▸ ASSIGNMENT
Please restate, word for word, the lines below that begin at the one with "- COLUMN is" and end at the one with "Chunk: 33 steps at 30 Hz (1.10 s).". Leave out all other lines.

▸ GIVEN ENTRIES
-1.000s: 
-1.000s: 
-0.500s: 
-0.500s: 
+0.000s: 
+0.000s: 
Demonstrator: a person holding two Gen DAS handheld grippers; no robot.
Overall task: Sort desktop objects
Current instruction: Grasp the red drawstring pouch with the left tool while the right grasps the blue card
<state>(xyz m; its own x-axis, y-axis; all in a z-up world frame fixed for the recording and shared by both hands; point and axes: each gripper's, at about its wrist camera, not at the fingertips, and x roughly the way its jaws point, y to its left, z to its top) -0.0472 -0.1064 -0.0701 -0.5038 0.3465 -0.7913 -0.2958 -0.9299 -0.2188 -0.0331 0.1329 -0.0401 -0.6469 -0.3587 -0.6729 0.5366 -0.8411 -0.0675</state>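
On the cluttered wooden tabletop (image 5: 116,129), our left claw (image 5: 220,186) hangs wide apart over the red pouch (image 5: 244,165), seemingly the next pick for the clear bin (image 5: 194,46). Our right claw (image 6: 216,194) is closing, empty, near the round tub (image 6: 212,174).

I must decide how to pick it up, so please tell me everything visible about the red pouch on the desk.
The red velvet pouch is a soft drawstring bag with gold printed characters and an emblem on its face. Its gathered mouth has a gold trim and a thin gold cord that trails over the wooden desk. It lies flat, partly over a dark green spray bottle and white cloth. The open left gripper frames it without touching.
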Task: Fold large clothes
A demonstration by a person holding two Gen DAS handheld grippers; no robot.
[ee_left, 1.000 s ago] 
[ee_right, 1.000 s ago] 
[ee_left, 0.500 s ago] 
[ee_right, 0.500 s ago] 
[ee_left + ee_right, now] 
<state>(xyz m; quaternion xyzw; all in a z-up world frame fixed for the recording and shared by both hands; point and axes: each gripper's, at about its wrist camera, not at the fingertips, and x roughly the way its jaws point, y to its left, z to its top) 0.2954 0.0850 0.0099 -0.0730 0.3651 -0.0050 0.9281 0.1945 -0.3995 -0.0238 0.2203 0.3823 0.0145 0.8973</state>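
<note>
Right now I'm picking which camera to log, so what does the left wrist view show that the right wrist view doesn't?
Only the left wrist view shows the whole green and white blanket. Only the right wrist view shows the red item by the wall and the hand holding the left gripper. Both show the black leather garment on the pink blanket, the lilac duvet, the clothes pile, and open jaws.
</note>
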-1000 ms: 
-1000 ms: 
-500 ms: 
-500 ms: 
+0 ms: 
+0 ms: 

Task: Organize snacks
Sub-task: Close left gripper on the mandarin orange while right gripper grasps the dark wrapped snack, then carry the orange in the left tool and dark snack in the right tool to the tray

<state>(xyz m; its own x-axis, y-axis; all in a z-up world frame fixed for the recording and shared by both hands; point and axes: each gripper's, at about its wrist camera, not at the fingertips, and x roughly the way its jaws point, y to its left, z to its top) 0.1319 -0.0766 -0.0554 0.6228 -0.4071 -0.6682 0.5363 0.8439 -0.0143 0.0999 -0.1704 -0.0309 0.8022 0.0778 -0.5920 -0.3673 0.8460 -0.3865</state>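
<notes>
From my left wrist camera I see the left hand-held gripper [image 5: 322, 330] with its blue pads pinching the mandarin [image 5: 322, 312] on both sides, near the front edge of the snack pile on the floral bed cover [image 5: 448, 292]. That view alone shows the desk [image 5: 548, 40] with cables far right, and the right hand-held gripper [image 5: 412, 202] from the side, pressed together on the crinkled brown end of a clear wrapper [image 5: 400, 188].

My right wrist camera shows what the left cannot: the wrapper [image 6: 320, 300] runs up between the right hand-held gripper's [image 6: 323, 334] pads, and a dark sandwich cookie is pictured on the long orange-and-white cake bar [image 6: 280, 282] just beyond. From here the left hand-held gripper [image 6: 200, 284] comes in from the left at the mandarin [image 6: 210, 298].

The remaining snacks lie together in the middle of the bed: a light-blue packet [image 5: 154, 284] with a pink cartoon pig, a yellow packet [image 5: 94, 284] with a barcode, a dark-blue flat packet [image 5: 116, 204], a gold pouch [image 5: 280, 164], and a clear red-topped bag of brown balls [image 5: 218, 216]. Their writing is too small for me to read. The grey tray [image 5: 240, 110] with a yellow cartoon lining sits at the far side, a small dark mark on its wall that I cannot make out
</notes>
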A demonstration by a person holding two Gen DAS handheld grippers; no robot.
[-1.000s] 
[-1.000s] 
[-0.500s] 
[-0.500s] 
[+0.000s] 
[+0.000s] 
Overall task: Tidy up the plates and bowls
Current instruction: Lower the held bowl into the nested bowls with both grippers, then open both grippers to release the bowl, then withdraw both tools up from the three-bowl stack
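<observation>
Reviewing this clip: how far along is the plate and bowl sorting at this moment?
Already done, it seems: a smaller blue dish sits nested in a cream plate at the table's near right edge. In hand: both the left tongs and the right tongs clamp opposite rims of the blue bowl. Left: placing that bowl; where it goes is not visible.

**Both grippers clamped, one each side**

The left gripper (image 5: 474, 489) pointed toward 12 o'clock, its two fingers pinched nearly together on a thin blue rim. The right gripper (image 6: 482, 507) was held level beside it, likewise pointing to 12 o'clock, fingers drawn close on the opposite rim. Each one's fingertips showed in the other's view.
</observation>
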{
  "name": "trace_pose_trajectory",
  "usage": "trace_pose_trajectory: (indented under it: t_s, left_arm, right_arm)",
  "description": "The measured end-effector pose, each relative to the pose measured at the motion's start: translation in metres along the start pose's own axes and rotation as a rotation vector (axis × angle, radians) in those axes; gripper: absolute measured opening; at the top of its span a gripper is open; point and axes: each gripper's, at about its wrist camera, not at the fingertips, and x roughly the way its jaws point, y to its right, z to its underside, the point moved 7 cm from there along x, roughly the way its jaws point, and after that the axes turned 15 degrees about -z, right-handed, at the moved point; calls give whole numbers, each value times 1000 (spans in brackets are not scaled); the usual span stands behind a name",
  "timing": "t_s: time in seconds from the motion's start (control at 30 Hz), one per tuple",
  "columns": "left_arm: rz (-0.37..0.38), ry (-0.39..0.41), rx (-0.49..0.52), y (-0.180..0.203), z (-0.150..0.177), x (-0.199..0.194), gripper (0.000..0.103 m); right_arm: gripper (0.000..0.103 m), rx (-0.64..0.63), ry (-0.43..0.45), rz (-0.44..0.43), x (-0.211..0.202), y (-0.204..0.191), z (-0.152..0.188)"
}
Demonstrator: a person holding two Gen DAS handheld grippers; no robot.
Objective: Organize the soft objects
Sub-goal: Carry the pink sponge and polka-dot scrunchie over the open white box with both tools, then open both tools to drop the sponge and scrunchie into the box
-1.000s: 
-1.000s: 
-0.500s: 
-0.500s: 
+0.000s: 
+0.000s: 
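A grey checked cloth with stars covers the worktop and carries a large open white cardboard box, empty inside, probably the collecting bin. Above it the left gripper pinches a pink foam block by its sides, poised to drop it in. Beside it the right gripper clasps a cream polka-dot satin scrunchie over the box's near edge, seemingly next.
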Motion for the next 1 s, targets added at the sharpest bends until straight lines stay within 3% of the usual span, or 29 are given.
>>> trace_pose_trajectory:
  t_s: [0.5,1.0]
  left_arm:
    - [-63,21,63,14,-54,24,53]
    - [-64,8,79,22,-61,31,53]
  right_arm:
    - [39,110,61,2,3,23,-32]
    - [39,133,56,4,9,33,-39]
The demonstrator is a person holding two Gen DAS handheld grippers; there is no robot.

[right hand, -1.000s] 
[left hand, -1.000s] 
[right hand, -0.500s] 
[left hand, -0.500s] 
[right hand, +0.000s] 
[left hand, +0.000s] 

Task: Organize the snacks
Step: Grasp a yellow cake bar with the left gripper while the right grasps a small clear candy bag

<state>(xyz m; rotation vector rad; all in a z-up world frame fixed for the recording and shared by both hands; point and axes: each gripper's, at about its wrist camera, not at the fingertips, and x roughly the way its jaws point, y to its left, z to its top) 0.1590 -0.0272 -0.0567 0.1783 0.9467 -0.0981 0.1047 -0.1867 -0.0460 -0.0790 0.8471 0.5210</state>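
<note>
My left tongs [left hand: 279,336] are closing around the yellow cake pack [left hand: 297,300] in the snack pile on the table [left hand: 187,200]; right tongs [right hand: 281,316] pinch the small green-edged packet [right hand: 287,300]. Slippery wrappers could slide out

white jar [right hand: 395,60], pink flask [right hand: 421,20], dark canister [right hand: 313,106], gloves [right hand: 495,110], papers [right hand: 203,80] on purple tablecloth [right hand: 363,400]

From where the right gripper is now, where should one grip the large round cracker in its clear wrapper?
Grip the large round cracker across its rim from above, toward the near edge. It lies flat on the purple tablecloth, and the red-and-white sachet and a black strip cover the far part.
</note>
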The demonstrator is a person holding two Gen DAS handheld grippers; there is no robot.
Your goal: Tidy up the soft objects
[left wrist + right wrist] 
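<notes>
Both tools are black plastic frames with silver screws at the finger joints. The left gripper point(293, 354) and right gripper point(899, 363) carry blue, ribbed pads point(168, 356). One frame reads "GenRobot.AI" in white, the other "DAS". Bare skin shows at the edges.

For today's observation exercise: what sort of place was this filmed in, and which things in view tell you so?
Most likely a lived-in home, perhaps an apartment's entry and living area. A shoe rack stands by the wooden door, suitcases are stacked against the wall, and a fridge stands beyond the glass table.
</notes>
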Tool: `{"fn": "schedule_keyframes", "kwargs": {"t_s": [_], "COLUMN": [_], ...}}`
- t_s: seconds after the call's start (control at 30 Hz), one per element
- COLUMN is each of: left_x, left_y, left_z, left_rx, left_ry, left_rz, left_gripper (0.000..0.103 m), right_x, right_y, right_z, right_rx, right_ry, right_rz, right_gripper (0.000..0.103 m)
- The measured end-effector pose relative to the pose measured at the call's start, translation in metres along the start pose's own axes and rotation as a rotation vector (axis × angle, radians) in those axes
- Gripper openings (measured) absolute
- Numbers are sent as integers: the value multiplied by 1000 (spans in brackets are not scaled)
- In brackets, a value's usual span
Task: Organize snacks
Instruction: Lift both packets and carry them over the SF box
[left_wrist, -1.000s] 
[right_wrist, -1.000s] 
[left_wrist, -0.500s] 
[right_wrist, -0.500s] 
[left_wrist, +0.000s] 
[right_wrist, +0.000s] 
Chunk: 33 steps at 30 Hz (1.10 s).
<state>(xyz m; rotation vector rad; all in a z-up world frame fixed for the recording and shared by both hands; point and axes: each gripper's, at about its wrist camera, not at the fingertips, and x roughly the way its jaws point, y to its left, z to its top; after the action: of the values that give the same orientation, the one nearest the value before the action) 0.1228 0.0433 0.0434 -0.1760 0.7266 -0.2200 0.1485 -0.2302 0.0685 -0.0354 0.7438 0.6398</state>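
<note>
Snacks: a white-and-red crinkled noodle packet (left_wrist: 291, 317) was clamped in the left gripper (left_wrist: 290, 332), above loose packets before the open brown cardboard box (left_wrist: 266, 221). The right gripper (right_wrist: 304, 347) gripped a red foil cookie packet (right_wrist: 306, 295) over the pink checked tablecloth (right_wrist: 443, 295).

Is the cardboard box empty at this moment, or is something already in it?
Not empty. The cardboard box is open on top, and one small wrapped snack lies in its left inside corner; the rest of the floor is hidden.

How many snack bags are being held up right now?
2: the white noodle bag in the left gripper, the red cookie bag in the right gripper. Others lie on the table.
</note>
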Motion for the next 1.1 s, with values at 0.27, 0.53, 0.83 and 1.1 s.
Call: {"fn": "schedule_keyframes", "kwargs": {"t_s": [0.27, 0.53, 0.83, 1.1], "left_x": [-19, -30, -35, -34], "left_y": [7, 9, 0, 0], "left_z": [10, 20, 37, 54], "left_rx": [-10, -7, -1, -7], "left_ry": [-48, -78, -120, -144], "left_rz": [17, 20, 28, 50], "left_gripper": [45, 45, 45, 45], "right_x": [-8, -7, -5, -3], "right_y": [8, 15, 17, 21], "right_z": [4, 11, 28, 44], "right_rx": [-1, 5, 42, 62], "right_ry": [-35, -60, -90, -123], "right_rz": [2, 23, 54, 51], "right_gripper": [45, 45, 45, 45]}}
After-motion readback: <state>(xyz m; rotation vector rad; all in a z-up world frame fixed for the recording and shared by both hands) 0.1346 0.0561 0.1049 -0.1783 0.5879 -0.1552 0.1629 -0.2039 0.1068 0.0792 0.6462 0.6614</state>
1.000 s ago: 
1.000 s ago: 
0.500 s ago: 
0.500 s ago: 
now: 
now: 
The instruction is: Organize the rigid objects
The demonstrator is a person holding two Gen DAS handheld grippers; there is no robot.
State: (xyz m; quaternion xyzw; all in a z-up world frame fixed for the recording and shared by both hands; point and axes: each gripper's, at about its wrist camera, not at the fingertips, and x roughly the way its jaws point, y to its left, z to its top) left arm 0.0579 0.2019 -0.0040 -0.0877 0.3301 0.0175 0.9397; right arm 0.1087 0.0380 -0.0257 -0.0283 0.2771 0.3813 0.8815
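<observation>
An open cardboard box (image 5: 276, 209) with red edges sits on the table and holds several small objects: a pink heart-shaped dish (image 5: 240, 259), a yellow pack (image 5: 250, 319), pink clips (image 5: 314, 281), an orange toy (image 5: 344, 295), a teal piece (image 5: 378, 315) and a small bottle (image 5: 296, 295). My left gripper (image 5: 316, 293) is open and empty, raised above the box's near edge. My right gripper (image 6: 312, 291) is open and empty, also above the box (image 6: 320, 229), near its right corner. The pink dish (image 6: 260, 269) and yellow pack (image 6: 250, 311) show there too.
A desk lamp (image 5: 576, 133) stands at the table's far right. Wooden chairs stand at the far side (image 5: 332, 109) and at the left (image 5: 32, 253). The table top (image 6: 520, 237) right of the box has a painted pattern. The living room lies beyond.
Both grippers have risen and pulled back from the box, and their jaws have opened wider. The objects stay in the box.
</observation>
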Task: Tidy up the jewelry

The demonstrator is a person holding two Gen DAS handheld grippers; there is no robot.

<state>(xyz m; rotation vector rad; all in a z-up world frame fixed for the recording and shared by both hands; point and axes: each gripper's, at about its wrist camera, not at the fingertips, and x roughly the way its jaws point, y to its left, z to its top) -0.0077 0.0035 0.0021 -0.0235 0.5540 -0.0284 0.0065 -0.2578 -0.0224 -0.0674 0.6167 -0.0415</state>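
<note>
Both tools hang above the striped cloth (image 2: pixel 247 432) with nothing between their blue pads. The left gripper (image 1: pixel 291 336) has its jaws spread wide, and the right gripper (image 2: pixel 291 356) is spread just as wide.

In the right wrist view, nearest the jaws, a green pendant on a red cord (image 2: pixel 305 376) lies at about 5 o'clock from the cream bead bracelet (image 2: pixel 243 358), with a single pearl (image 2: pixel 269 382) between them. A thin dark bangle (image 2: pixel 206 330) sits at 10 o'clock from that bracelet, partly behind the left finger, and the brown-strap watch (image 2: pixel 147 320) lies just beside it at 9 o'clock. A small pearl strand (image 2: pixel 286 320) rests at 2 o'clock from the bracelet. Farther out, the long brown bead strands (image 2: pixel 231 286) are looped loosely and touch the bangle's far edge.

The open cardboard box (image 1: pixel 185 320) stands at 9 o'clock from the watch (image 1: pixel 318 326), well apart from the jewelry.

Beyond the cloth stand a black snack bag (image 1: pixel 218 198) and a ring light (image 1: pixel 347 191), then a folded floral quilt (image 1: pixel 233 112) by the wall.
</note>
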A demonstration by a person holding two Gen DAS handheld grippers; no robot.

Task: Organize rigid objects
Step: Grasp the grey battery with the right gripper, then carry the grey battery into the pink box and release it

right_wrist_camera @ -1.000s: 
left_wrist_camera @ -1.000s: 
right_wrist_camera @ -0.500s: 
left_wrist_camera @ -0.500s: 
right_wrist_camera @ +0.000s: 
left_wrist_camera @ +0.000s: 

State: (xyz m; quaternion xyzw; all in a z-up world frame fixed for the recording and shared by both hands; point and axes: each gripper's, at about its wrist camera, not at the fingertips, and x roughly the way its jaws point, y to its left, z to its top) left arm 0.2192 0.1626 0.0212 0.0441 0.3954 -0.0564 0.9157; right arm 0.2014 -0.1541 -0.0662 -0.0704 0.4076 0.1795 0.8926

▸ TASK RESPONSE
- COLUMN is each of: left_x, left_y, left_z, left_rx, left_ry, left_rz, left_gripper (0.000..0.103 m), right_x, right_y, right_z, right_rx, right_ry, right_rz, right_gripper (0.000..0.103 m)
- The measured end-effector pose relative to the pose measured at the call's start, translation in metres along the start pose's own axes and rotation as a rotation vector (axis × angle, radians) in those axes
- Gripper openings (measured) absolute
- Numbers are sent as integers: the value multiplied by 1000 (spans in brackets are not scaled)
- In brackets, a value's usual span
Task: Organize snacks
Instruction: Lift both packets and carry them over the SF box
[left_wrist, -1.000s] 
[right_wrist, -1.000s] 
[left_wrist, -0.500s] 
[right_wrist, -0.500s] 
[left_wrist, +0.000s] 
[right_wrist, +0.000s] 
Chunk: 33 steps at 30 Hz (1.10 s).

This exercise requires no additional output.